Console Login

Surviving the Blackout: A CTO’s Guide to High-Availability Disaster Recovery in Norway

The Myth of "Five Nines" and the Reality of Physics

There is a fundamental lie in the hosting industry that uptime guarantees save businesses. They don't. An SLA is just a refund policy; it doesn't recover the customer data you lost at 3:00 AM on a Sunday because of a silent bit rot corruption or a ransomware encryption loop. As technical leaders operating in the Nordic market, we face a dual challenge: strict data sovereignty laws enforced by Datatilsynet and the physical reality that hardware eventually fails.

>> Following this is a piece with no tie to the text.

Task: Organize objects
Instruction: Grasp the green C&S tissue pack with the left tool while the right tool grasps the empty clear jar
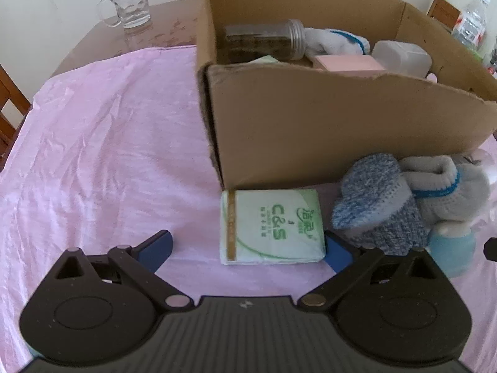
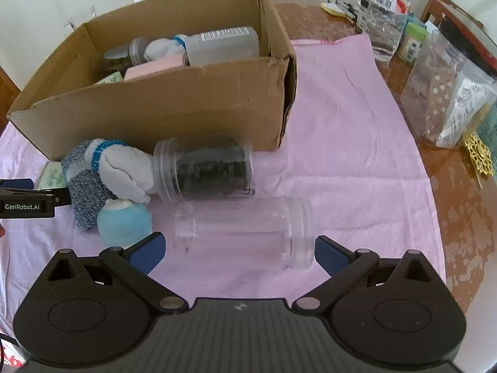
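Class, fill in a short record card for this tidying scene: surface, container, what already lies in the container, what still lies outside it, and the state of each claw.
surface: pink cloth on a brown table
container: open cardboard box
inside box: dark-filled jar, sock, pink pad, white bottle
outside box: tissue pack, socks, blue ball, dark-filled jar lying down, empty clear jar lying down
left claw: open, tissue pack between its fingers
right claw: open, around the empty clear jar

Both grippers, left [image 1: 247, 250] and right [image 2: 239, 253], share one build: black ribbed body, round black housings, angled black linkage arms with silver pivot pins, blue finger pads [image 2: 147, 253]. White "GenRobot.AI" lettering marks the left's side.
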`<state>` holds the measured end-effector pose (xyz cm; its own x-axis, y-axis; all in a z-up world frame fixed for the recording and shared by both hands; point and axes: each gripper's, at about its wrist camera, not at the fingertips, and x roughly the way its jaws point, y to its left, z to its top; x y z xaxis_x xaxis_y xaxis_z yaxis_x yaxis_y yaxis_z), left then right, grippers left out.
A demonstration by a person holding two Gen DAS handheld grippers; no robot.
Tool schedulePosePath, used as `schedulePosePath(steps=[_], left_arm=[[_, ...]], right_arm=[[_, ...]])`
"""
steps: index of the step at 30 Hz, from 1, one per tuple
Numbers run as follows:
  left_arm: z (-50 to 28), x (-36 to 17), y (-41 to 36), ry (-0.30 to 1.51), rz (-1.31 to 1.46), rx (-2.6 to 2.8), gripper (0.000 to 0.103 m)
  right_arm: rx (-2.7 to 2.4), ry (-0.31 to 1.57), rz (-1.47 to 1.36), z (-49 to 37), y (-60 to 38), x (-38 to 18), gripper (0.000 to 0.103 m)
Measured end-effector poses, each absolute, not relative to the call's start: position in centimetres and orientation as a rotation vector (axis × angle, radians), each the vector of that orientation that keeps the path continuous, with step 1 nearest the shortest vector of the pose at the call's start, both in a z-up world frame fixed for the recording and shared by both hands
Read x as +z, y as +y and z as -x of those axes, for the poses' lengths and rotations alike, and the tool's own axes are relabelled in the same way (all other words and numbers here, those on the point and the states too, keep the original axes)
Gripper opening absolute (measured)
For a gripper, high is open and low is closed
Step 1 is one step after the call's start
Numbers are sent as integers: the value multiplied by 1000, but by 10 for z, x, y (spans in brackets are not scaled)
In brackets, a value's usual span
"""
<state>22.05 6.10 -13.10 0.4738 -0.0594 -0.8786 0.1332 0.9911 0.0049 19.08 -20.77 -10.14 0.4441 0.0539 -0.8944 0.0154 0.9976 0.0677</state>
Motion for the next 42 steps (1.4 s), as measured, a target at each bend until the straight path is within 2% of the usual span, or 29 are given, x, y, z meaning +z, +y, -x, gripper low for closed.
schedulePosePath(steps=[17,42], left_arm=[[-220,-132,72,1075,-88,-140,103],[-237,-130,70,1085,-125,-204,101]], right_arm=[[-34,1190,-22,-209,-204,-128,103],[-59,1131,-27,-208,-203,-130,103]])
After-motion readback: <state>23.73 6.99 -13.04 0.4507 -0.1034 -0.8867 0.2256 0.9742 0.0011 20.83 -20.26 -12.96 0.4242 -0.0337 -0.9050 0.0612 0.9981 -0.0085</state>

In 2023, Disaster Recovery (DR) isn't about tape backups in a mountain vault. It's about live replication, millisecond-latency failovers, and compliance with the Schrems II ruling. If your failover strategy relies on restoring a 24-hour old tarball, you are already out of business; you just don't know it yet. Let's look at how to architect a resilient infrastructure that keeps data within Norwegian borders while leveraging the raw speed of NVMe.

The Legal & Latency Vector: Why Geography Matters

Latency is the silent killer of synchronous replication. If you are trying to replicate a database synchronously between Oslo and Frankfurt, you are fighting the speed of light. You will see 15-25ms of latency added to every transaction commit. For high-throughput applications, this is unacceptable.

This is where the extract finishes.